* _Problem to work on_:
Copy, exactly and without additions, every line in the records below from the one holding "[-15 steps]" through the one holding "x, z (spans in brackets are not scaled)", both ends included.

(Records from a data collection)
◇ ◇ ◇ ◇ ◇ ◇ ◇

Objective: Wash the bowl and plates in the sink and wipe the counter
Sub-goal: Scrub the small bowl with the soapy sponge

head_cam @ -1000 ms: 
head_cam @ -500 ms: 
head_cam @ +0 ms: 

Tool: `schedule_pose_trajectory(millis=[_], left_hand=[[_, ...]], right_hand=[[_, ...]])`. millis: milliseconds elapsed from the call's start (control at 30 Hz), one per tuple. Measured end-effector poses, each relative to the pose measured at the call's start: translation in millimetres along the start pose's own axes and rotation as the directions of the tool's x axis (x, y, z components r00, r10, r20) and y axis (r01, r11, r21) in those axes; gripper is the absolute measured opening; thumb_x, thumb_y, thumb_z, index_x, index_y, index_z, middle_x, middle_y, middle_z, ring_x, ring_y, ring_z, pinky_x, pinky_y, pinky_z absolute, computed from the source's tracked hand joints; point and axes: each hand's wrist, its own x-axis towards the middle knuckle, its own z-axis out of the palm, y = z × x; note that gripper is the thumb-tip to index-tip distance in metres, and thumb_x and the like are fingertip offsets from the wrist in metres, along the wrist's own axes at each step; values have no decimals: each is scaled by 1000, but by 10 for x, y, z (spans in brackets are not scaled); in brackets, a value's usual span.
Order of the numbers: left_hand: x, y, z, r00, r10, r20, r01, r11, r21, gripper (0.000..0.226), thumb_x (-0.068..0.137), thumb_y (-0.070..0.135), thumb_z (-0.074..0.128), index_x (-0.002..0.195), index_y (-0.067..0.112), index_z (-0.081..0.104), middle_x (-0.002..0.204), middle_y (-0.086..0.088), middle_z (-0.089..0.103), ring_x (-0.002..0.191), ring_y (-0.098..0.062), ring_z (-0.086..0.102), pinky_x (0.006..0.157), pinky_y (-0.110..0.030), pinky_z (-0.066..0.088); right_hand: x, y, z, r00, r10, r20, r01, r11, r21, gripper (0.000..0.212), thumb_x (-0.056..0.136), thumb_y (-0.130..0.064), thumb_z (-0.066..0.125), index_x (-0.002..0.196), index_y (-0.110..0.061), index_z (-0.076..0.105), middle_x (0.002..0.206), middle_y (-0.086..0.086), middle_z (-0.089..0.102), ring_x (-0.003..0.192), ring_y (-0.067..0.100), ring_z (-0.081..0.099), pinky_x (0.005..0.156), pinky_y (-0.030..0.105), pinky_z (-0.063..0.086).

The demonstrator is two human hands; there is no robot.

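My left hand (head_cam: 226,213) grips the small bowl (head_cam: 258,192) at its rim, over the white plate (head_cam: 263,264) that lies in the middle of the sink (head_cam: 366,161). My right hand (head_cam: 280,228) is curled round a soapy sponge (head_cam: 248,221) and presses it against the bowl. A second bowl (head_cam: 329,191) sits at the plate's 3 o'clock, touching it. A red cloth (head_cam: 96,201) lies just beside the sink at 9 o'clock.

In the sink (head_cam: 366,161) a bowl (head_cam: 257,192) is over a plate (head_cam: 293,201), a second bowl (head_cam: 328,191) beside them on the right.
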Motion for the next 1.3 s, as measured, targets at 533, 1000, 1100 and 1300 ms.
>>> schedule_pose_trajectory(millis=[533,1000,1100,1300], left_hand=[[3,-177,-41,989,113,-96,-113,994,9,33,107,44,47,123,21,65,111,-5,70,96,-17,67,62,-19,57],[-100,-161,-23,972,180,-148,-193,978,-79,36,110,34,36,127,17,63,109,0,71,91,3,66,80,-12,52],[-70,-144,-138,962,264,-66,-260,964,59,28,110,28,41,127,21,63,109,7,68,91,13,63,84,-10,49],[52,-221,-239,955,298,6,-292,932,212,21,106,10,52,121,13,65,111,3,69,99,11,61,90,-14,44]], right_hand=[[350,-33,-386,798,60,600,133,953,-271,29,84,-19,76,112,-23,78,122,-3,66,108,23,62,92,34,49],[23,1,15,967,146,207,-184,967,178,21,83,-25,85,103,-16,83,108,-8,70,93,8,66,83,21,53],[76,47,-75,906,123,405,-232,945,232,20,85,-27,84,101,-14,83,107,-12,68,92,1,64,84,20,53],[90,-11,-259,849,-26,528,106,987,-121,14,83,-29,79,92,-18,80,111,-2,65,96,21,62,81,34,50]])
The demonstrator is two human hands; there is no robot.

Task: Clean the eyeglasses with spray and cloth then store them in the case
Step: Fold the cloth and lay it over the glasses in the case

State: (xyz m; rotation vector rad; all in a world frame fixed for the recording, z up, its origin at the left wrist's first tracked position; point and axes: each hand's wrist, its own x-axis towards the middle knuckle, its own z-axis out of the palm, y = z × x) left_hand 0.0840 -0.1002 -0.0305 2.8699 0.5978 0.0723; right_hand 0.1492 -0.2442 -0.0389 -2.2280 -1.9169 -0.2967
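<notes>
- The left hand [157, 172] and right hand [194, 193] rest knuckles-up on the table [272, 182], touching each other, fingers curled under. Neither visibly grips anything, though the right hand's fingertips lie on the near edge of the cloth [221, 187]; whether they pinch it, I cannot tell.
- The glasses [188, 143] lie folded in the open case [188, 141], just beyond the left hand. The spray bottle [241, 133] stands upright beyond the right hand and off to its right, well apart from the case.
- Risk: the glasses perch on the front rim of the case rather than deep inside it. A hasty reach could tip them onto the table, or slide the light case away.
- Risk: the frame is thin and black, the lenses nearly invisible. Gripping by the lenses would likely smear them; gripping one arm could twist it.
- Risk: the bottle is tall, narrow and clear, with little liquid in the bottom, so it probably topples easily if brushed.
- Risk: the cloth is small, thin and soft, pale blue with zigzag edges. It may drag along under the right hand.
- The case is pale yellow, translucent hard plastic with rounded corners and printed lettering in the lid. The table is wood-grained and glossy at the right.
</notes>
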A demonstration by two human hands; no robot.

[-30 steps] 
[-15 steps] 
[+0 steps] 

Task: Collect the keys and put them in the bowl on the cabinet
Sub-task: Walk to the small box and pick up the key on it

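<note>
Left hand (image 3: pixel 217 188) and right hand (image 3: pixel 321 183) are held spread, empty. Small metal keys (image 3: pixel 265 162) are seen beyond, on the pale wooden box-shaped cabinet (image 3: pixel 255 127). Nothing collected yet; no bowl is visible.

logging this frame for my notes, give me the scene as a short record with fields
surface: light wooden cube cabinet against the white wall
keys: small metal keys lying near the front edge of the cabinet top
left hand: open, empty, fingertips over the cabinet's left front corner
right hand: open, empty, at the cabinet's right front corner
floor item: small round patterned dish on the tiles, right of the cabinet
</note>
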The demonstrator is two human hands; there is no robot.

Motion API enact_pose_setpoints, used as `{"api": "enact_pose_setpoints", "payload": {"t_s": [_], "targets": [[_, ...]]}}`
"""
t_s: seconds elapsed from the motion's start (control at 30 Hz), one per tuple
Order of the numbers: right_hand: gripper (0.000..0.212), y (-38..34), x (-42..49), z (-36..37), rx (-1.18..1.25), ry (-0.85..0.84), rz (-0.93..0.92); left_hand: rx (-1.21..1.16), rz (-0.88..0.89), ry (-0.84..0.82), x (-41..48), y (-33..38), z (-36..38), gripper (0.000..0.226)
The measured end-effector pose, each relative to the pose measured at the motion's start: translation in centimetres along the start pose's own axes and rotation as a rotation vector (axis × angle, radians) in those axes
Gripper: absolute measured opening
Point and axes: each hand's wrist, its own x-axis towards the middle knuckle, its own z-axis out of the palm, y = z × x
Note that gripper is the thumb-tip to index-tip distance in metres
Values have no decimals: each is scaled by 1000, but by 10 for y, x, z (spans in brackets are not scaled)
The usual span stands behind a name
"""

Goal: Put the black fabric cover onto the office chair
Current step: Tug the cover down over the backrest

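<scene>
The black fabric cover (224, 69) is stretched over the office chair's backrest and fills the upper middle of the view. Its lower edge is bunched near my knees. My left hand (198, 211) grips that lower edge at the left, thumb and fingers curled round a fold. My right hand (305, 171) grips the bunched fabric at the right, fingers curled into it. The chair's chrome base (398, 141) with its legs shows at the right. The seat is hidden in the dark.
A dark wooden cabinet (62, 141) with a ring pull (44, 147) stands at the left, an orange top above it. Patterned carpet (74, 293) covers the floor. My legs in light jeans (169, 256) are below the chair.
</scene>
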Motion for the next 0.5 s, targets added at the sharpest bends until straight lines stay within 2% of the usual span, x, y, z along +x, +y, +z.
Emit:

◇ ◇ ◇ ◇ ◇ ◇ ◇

* _Solution to this task_:
[-15 steps] 
[+0 steps] 

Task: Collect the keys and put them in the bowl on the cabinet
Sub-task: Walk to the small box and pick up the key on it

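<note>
Left hand (image 3: pixel 217 188) and right hand (image 3: pixel 321 183) are held spread, empty. Small metal keys (image 3: pixel 265 162) are seen beyond, on the pale wooden box-shaped cabinet (image 3: pixel 255 127). Nothing collected yet; no bowl is visible.

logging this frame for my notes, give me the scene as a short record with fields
surface: light wooden cube cabinet against the white wall
keys: small metal keys lying near the front edge of the cabinet top
left hand: open, empty, fingertips over the cabinet's left front corner
right hand: open, empty, at the cabinet's right front corner
floor item: small round patterned dish on the tiles, right of the cabinet
</note>
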The demonstrator is two human hands; there is no robot.

Motion API enact_pose_setpoints, used as `{"api": "enact_pose_setpoints", "payload": {"t_s": [_], "targets": [[_, ...]]}}`
"""
t_s: seconds elapsed from the motion's start (control at 30 Hz), one per tuple
Order of the numbers: right_hand: gripper (0.000..0.212), y (-38..34), x (-42..49), z (-36..37), rx (-1.18..1.25), ry (-0.85..0.84), rz (-0.93..0.92); left_hand: rx (-1.21..1.16), rz (-0.88..0.89), ry (-0.84..0.82), x (-41..48), y (-33..38), z (-36..38), gripper (0.000..0.226)
The measured end-effector pose, each relative to the pose measured at the motion's start: translation in centimetres along the start pose's own axes and rotation as a rotation vector (axis × angle, radians) in those axes
Gripper: absolute measured opening
Point and axes: each hand's wrist, its own x-axis towards the middle knuckle, its own z-axis out of the palm, y = z × x
Note that gripper is the thumb-tip to index-tip distance in metres
Values have no decimals: each is scaled by 1000, but by 10 for y, x, z (spans in brackets are not scaled)

There is no more to this output.